Illia Polosukhin's work on IronClaw stems from a deep background in AI, notably as a co-author of the seminal 2017 Google paper "Attention Is All You Need," which introduced the Transformer architecture that powers models like GPT. His journey from Google Research to co-founding the NEAR Protocol was driven by the practical challenges of building and scaling AI applications, including the need for a robust infrastructure for micropayments to data validators. IronClaw is a direct response to the security vulnerabilities observed in other agent frameworks like OpenClaw, where issues like prompt injection and malicious skills could expose sensitive credentials. With tens of thousands of AI agent instances potentially exposed online, the risk of data theft and unauthorized actions is significant. IronClaw aims to mitigate these risks by design rather than by convention. The choice of Rust as the foundational language is a core element of IronClaw's security-first approach. Rust provides memory safety at compile time, which eliminates entire classes of common vulnerabilities such as buffer overflows and use-after-free errors before the code is ever deployed.

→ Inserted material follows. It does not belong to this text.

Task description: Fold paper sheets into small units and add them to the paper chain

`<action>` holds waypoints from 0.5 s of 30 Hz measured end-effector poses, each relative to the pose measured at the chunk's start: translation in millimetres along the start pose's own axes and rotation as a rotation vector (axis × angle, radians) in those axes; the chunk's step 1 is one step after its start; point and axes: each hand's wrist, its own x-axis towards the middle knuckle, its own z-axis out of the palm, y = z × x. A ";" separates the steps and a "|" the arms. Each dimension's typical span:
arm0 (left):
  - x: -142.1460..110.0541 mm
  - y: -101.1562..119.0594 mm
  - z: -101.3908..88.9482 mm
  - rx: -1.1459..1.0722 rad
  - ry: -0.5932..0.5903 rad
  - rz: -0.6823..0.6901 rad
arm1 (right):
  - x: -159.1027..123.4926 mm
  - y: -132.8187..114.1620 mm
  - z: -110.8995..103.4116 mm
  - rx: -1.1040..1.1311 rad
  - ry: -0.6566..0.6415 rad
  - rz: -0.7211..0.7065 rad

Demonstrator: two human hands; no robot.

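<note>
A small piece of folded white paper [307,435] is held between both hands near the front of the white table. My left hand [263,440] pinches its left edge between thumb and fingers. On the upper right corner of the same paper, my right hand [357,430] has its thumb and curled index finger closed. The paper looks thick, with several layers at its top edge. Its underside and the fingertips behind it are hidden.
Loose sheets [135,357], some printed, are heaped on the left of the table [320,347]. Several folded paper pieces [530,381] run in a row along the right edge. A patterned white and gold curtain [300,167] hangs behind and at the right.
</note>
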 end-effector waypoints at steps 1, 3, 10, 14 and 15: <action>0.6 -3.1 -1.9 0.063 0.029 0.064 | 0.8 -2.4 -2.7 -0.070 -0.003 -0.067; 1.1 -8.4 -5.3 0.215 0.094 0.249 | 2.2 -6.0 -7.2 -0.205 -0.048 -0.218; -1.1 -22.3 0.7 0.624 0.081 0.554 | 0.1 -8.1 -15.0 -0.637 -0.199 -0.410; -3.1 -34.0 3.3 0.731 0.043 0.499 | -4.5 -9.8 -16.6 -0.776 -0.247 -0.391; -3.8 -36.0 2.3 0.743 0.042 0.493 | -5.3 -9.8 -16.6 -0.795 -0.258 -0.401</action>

This contrasts with frameworks built in languages like Python or TypeScript, where such memory issues can be a significant attack vector. At its core, IronClaw employs a multi-layered defense strategy. Every tool operates within an isolated WebAssembly (WASM) sandbox, preventing it from accessing the host system's file or network resources without explicit, capability-based permissions. This containment ensures that even if a specific tool is compromised, the potential damage is strictly limited to its sandboxed environment. Credentials like API keys and tokens are never directly exposed to the LLM or the tools it operates. Instead, they are stored in an encrypted vault and are only injected at the network boundary when a request is made to a pre-approved endpoint. This architectural choice makes it structurally difficult for prompt injection attacks to succeed in exfiltrating secrets. The framework is being developed within the NEAR ecosystem, which positions itself as an infrastructure layer for AI agents. This provides IronClaw with a foundation for features like verifiable digital identity for agents and auditable on-chain transaction trails, pointing to a future of more secure and accountable autonomous systems.